Krieg ist Frieden. Ist es nicht das Argument der Kriegsbefürworter, unsere Freiheit (und damit unser Friede) werde am Hindukusch verteidigt?
Freiheit ist Sklaverei. Ohne Geld keine Befriedigung der Grundbedürfnisse. Darum begeben wir uns freiwillig in Lohnsklaverei.
Unwissenheit ist Stärke. Nur ein Unwissender – und ein Nicht-wissen-Wollender – ist in der Lage, seine Position als Rädchen in der Gesellschaft auszuüben. Nur er ist daher in der Lage aufzusteigen. Wissen führt dich auf einen Pfad, von dem es kein Zurück gibt. Ein moralisch integeres Wesen, das die gegenwärtigen Strukturen auf irgendeinem der Felder moderner Gesellschaft durchschaut, wird seine Komplizenschaft umgehend beenden.

Wir hören dieser Tage wieder viel von Orwells 1984. Es ist der Archetyp für eine Gefahr geworden, der wir uns gegenüber sehen. Orwells Dystopie beruht jedoch nicht auf sensiblem Gespür für aufkommende Trends, sondern ist tief verwurzelt in persönlicher Erfahrung, und zwar nicht nur im Kampf gegen Kommunismus und Faschismus, sondern gerade auch der nominell demokratischen Gesellschaft Großbritanniens.

So gesehen kommen Vergleiche, die Systemkritiker zwischen 1984, Demokratie, Kommunismus und Faschismus anstellen, nicht von ungefähr. Sie mögen oft überzogen wirken, überstrapaziert in jedem Fall. Im Kern aber habe ich kein Problem damit, Akronyme wie “FDGO” mit Faschistische Diktatur der Geld-Oligarchie zu übersetzen, da diese Gleichung in vielerlei Hinsicht Entsprechungen in der gesellschaftlichen Wirklichkeit besitzt: korporative Wirtschaft in Verschmelzung mit dem Staatswesen, bewegte Massen, gleichgeschaltete Medien, Primat der Effizienz, hierarchische Organisation, fortschreitende Militarisierung und diverse andere Aspekte. Ich möchte den Vergleich jedoch nicht zu weit treiben, um mich nicht in semantischen Spielereien zu verlieren. All das sind nur Worte. Symbole für Abstraktionen. Faschismus, Sozialismus, repräsentative Demokratie, Monarchie, Theokratie und alle anderen Bezeichnungen von Staatsformen stehen für ein und das selbe: die Aneignung individueller Selbstbestimmung (auf kollektiver Ebene Volkssouveränität genannt) durch einen kleinen Personenkreis.

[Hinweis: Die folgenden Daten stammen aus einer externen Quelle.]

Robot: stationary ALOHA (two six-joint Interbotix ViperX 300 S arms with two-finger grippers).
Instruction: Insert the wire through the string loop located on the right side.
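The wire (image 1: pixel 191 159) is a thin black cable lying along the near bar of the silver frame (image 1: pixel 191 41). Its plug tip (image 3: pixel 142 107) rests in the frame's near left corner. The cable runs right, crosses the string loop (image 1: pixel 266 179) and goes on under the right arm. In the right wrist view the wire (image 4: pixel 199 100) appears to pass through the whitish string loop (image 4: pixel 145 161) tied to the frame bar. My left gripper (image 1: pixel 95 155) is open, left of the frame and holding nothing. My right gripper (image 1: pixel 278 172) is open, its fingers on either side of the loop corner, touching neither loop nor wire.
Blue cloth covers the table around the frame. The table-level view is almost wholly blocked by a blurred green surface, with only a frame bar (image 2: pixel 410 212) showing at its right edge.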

Das geschieht selten ohne Begründung. Damit eine Minderheit gegenüber einer Mehrheit ihren Willen durchsetzen kann, muss sie diese von der Rechtmäßigkeit des Herrschaftsanspruchs überzeugen. Das Wort dafür heißt Legitimität, abgeleitet vom lateinischen Wort für “gesetzmäßig”. Zitiert werden je nach Zeitgeist göttliches Recht, angebliche Gesellschaftsverträge, Geburtsrecht, Staatsrecht, Notstandsgesetze und anderes mehr. Wie beim Glaube an den Wert des Geldes, so ist es auch hier der Glaube an die Richtigkeit, die Gerechtigkeit, die Gültigkeit des angeführten Rechts, welche dem Anspruch Wirksamkeit verleiht. Weist die Mehrheit den Anspruch zurück, weil es ihr an Glauben mangelt, so bleibt der Minderheit nur Gewalt. Zu dieser zähle ich durchaus finanziellen Druck, da solcher unter gegenwärtigen Bedingungen lebensbedrohliche Auswirkungen hat.

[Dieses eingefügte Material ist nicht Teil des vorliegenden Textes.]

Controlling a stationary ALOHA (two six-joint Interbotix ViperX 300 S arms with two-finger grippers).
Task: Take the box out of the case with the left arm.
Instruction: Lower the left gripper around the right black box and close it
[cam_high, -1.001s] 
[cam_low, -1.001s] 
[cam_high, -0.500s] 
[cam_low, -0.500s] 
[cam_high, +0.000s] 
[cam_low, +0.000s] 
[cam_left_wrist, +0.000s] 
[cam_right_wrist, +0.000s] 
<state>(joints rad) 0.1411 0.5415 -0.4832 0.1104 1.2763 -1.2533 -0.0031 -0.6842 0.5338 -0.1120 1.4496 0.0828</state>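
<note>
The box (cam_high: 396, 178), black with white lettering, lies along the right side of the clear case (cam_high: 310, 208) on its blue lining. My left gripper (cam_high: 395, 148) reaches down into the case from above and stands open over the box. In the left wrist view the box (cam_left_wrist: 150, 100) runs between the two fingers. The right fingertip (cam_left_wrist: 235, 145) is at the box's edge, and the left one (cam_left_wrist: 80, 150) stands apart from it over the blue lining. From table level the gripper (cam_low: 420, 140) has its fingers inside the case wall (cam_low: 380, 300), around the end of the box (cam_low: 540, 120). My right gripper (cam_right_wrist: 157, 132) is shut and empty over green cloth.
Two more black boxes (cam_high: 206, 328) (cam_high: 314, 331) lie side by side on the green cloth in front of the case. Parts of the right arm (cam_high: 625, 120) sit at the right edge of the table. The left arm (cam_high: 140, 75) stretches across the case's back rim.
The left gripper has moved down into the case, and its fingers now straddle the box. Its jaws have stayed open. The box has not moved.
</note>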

Angesichts der faktischen Entmachtung des Volkes nach geltendem Recht kann “streitbare Demokratie” nur eines bedeuten: Die einseitige Ausübung von Gewalt der herrschenden Elite gegen Beeinträchtigung ihres Anspruchs auf Herrschaft – und Profit!
Doch auch jenen Weg kann die Mehrheit blockieren, wenn sie sich stur stellt, d.h. den Glauben an das, was sie eigentlich für (moralisch) richtig hält, mit allen Mitteln verteidigt. Intuitives Wissen befördert äußere Stärke, innere Freiheit spiegelt sich in anarchischer Selbstbestimmtheit, und friedfertiges Denken schafft äußeren Frieden.

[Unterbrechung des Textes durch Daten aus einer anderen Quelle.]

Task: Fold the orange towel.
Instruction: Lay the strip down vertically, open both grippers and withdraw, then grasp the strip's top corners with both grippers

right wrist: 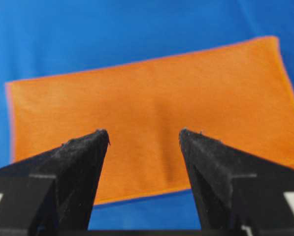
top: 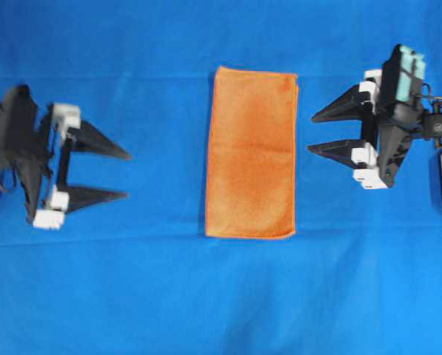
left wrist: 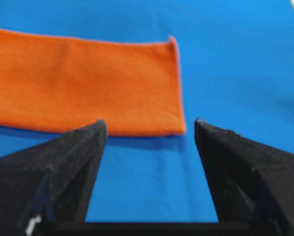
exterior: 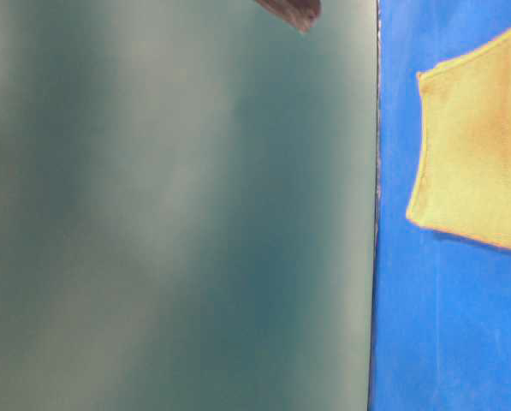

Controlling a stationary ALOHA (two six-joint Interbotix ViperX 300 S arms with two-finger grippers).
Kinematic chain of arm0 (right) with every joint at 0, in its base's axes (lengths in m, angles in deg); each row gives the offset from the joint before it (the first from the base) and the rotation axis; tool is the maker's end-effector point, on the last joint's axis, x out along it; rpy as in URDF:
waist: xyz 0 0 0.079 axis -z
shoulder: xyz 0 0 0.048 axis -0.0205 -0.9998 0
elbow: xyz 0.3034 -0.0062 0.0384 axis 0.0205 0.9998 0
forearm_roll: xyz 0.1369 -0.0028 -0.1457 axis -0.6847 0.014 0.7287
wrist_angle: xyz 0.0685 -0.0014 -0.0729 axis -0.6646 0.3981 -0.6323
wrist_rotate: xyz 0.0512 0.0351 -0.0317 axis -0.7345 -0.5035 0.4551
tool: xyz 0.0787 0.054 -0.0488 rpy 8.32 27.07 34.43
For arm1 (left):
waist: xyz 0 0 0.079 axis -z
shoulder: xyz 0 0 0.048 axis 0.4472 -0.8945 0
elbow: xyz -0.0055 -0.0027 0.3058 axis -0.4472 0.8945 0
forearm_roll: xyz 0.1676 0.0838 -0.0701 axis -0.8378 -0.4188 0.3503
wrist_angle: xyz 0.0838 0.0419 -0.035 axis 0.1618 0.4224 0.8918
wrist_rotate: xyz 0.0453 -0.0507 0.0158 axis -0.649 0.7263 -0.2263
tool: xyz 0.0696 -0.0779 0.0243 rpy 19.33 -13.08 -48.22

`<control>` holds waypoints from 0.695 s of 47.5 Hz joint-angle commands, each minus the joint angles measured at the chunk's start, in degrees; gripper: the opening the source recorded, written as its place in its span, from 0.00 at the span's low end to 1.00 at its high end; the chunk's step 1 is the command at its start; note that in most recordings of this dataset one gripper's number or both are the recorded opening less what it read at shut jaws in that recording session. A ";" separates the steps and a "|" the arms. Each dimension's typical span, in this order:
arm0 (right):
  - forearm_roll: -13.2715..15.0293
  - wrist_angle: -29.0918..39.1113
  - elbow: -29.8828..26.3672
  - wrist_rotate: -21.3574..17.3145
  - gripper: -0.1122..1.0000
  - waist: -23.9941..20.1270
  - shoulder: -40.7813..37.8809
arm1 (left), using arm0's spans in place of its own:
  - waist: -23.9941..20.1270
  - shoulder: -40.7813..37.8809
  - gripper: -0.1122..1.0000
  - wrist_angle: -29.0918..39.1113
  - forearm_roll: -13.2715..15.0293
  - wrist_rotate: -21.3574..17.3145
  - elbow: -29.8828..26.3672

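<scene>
Fingers of both black grippers stand apart and empty: left gripper (top: 124,176) at middle left, right gripper (top: 313,132) at middle right.
Between them, centre frame, the fuzzy bright-orange microfibre towel (top: 252,153) lies as a flat, already halved rectangle on the blue cloth (top: 132,296). Any further fold should probably pinch matching corners, lifting evenly to align hems.

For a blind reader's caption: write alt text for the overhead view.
An orange towel lies flat as a tall rectangle in the middle of a blue cloth. The left gripper and the right gripper sit on either side of it, both open, tips pointing toward the towel without touching it.
</scene>
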 commanded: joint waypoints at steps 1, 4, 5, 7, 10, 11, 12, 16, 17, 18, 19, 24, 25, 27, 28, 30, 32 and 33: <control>-0.26 -0.53 -0.09 -0.09 0.67 0.00 1.05 | -1.58 1.49 0.68 -0.79 -0.09 -0.09 0.18; -0.26 -0.53 -0.18 -0.09 0.67 0.09 0.79 | -2.11 1.76 0.68 -0.79 -0.09 -0.18 0.26; -0.26 -0.62 -0.18 -0.09 0.67 0.09 0.79 | -2.11 1.67 0.68 -0.88 -0.09 -0.18 0.26; -0.26 -0.62 -0.18 -0.09 0.67 0.09 0.70 | -2.20 1.41 0.68 -0.79 -0.18 -0.09 0.09; -0.26 -0.53 -0.18 -0.09 0.67 0.00 0.62 | -2.20 0.97 0.68 -0.79 -0.09 -0.09 0.00; -0.18 -0.53 -0.26 -0.09 0.67 0.09 0.70 | -2.20 0.79 0.68 -0.79 -0.09 -0.18 -0.09; -0.18 -0.53 -0.26 -0.09 0.67 0.09 0.62 | -2.11 0.70 0.68 -0.88 -0.09 -0.09 -0.09; -0.18 -0.70 -0.35 -0.09 0.67 0.09 0.62 | -2.20 0.09 0.68 -0.88 -0.09 -0.09 -0.44; -0.26 -0.79 -0.35 -0.09 0.67 0.09 0.62 | -2.20 -0.09 0.68 -0.97 -0.09 -0.09 -0.62; -0.26 -0.88 -0.35 -0.09 0.67 0.18 0.62 | -2.29 -0.35 0.68 -1.23 -0.09 -0.18 -0.70; -0.26 -1.05 -0.44 -0.09 0.67 0.26 0.62 | -2.37 -0.62 0.68 -1.58 -0.09 -0.09 -0.88; -0.26 -1.93 -0.70 -0.09 0.67 2.72 0.26 | -4.22 -3.34 0.68 -4.22 -0.18 -0.26 -2.29; -0.26 -2.11 -0.79 -0.09 0.67 3.43 0.09 | -4.75 -4.13 0.68 -4.75 -0.18 -0.26 -2.72; -0.26 -2.55 -1.05 -0.09 0.67 5.01 -0.44 | -5.98 -5.71 0.68 -5.27 -0.26 -0.53 -3.60; -0.26 -2.90 -1.41 -0.09 0.67 6.68 -1.14 | -6.94 -7.03 0.68 -5.54 -0.26 -0.97 -4.57; -0.26 -2.90 -1.93 -0.09 0.67 8.35 -2.29 | -8.35 -8.88 0.68 -5.54 -0.18 -1.76 -5.80; -0.26 -2.72 -2.46 -0.09 0.67 10.02 -3.69 | -9.93 -11.43 0.68 -5.54 -0.26 -2.99 -7.73; -0.26 -2.64 -2.81 0.00 0.67 10.90 -4.31 | -10.55 -12.48 0.69 -5.54 -0.26 -3.43 -8.44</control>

Eigentlich haben wir es heute so einfach wie nie zuvor, unser persönliches Rechtsempfinden durchzusetzen, d.h. die Moral in uns selbst zu verwirklichen, denn die Revolution von heute ist eine Revolution des Inneren, jenes Ortes, der uns am leichtesten zugänglich ist. Sie erfordert nicht, dass wir etwas tun. Sie erfordert, dass wir etwas nicht tun: wählen, konsumieren, den Massenmedien zuhören, gehorchen oder dominieren.